# Rudder?



## WhiskeyBent (Mar 31, 2013)

Has anyone ever fabricated/installed any sort of rudder for those times when using the trolling motor? I'm thinking about something that could be flipped down when using the trolling motor to help with the wind and current, then flipped up when using the big motor.


----------



## smackdaddy53 (Mar 31, 2013)

That is a great idea, just something to keep the stern from moving back and forth as much? 
1/4" lexan makes a great rudder, I made one for my catamaran sailboat and it is durable and light. 
What we do here on the coast is throw out a small drift sock tied off to a stern cleat, it creates a little drag but keeps the ass and from swinging while trolling.


----------



## WhiskeyBent (Mar 31, 2013)

smackdaddy53 said:


> That is a great idea, just something to keep the stern from moving back and forth as much?
> 1/4" lexan makes a great rudder, I made one for my catamaran sailboat and it is durable and light.
> What we do here on the coast is throw out a small drift sock tied off to a stern cleat, it creates a little drag but keeps the ass and from swinging while trolling.

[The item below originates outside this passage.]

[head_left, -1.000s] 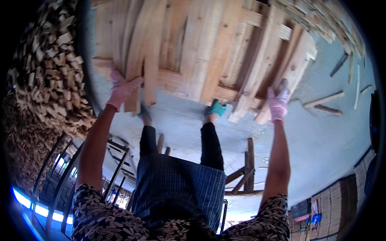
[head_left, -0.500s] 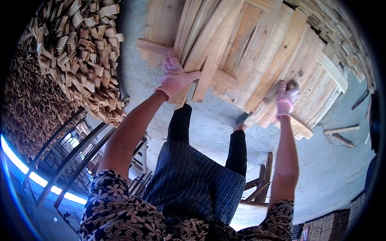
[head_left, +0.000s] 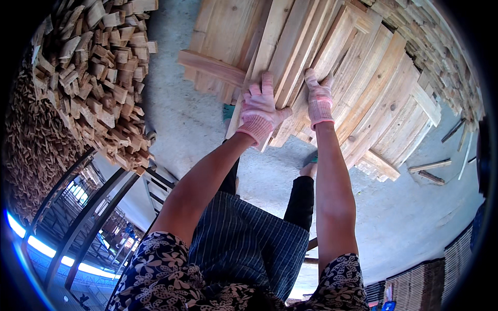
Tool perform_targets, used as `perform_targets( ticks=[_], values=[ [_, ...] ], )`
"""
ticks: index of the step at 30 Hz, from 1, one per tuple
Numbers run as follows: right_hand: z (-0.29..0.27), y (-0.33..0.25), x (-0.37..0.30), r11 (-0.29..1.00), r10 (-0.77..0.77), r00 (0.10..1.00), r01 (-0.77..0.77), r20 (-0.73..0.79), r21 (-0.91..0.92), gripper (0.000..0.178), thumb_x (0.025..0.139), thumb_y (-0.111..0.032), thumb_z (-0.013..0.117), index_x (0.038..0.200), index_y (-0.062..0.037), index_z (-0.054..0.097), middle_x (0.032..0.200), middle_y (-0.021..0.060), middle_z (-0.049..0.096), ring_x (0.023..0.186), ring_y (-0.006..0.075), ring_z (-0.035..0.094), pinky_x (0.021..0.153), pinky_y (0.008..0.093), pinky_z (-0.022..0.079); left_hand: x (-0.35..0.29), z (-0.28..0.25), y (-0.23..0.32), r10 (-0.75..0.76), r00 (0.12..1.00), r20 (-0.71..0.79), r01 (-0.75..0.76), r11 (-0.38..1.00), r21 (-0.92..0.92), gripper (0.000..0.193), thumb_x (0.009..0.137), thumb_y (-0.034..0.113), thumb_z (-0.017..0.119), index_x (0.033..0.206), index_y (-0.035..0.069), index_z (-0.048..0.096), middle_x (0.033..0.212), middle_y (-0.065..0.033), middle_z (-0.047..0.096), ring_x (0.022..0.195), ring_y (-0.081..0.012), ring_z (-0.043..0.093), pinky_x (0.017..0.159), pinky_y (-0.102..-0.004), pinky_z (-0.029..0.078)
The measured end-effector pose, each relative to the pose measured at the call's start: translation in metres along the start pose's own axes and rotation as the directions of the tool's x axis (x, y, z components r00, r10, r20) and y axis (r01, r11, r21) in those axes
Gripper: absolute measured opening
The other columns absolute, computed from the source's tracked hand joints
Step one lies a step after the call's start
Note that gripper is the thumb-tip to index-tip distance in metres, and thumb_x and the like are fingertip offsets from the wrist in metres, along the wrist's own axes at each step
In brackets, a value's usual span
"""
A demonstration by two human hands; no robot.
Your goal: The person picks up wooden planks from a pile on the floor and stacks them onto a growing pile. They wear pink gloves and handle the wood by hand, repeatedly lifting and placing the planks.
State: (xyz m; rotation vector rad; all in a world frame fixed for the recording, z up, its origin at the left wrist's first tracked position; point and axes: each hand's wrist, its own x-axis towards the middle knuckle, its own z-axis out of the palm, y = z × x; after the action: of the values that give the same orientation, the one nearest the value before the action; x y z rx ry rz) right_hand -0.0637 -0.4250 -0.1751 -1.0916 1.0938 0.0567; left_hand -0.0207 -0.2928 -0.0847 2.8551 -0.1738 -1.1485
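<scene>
Steadying these long, narrow, pale wooden strips (head_left: 293,44) calls, I judge, for even pressure from both hands, palms low and fingertips clear of the gaps where edges could pinch; pushing at one end alone would probably let the far ends swing apart. My left hand (head_left: 259,106), in a pinkish knitted glove, lies palm down on the strips near their closest ends, fingers extended and slightly parted, thumb out to the right, with no grip around an edge that I can see. My right hand (head_left: 320,97), gloved alike, bends over the wood at their right side; I cannot tell whether it has hold of an edge. The strips run ahead from under my left hand. A reddish-brown crosswise wooden batten (head_left: 212,67) lies just left of its fingers, and wide, flat tan boards (head_left: 376,109) spread right of my right hand.
</scene>
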Motion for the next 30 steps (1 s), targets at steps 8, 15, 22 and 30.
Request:
perform_targets(
  ticks=[8, 15, 22, 30],
  values=[
    [0.021, -0.003, -0.01, 0.928, 0.278, 0.932, -0.323, 0.234, 0.185, 0.067, 0.084, -0.028, 0.08, 0.131, 0.0066, 0.047, 0.114, 0.0086, 0.064, 0.102, 0.0144, 0.059, 0.092, 0.0273, 0.046, 0.039, 0.007, -0.072, 0.35, 0.937, 0.007, -0.328, 0.884, -0.332, 0.104, 0.075, 0.041, 0.08, 0.151, 0.007, 0.019, 0.147, -0.0305, 0.032, 0.136, -0.0439, 0.037, 0.114, -0.0418, 0.034],
    [-0.055, -0.009, -0.04, 0.861, 0.082, 0.89, -0.29, 0.448, 0.418, 0.053, 0.085, -0.021, 0.078, 0.127, 0.0016, 0.055, 0.114, 0.0097, 0.067, 0.102, 0.0146, 0.062, 0.091, 0.0285, 0.05, -0.028, 0.05, -0.009, 0.33, 0.943, -0.031, -0.328, 0.913, -0.244, 0.122, 0.07, 0.042, 0.083, 0.152, 0.004, 0.001, 0.144, -0.0307, 0.03, 0.133, -0.0461, 0.038, 0.11, -0.0468, 0.037],
    [-0.249, 0.015, -0.109, 0.943, 0.149, 0.989, -0.149, 0.023, 0.298, 0.048, 0.082, -0.019, 0.08, 0.12, 0.0019, 0.059, 0.113, 0.009, 0.067, 0.099, 0.0146, 0.064, 0.086, 0.0277, 0.053, -0.13, 0.181, 0.108, 0.535, 0.843, -0.051, -0.459, 0.667, -0.588, 0.119, 0.073, 0.016, 0.082, 0.156, 0.01, -0.003, 0.139, -0.0284, 0.036, 0.121, -0.0396, 0.05, 0.101, -0.0442, 0.045],
    [-0.434, 0.014, -0.027, 0.998, 0.067, 0.943, -0.067, -0.327, 0.01, 0.058, 0.084, -0.025, 0.078, 0.128, 0.0016, 0.053, 0.109, 0.0099, 0.067, 0.1, 0.0184, 0.062, 0.088, 0.033, 0.05, -0.128, 0.256, 0.302, 0.307, 0.938, 0.16, -0.248, 0.918, -0.308, 0.095, 0.08, 0.021, 0.073, 0.154, 0.019, 0.013, 0.129, -0.0285, 0.04, 0.112, -0.0451, 0.051, 0.096, -0.0497, 0.046]
  ],
)
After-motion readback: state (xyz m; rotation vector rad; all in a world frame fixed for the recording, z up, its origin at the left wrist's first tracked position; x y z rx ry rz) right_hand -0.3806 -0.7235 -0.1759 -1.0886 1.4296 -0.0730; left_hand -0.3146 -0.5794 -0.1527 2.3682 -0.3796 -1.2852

Yeah, with the wind and the current it's a constant struggle to keep the boat on a straight heading. Right now is the time to be pulling planer boards in the rivers and it's highly aggravating to fight with your boat when the wind blows. I have thought about the sock, but there has got to be something simpler and easier to deploy?


----------



## smackdaddy53 (Mar 31, 2013)

I can dig out a custom rudder that I made for a Jonboat too, it was tough to paddle it straight without it. Aluminum Zbar and lexan for the rudder blade, it flips up and down but i bet you could rig a simple bracket that you could drop the rudder into for times when you need it and pull it off and store it in the boat when not using it. I am vusualizing a bracket on the transom similar to a Stake Out Stick bracket that you slide a rod into a pipe sleeve mounted on the transom to keep it low profile when not in use.


----------



## hotshotinn (May 7, 2013)

So does anyone have a picture of a rudder for their jetboat?I thinking it would be nice when fishing


----------



## WhiskeyBent (May 7, 2013)

I saw a boat the other day that had one on it built from an old transom mounted trolling motor shaft and tilt bracket. He had removed the head and the motor and had bolted on a piece of aluminum at the bottom and a handle at the top. It looked like it would work.


----------



## hotshotinn (May 8, 2013)

Thatis a good idea.I will try to find a old transome trolling moter and then make up one.thanks


----------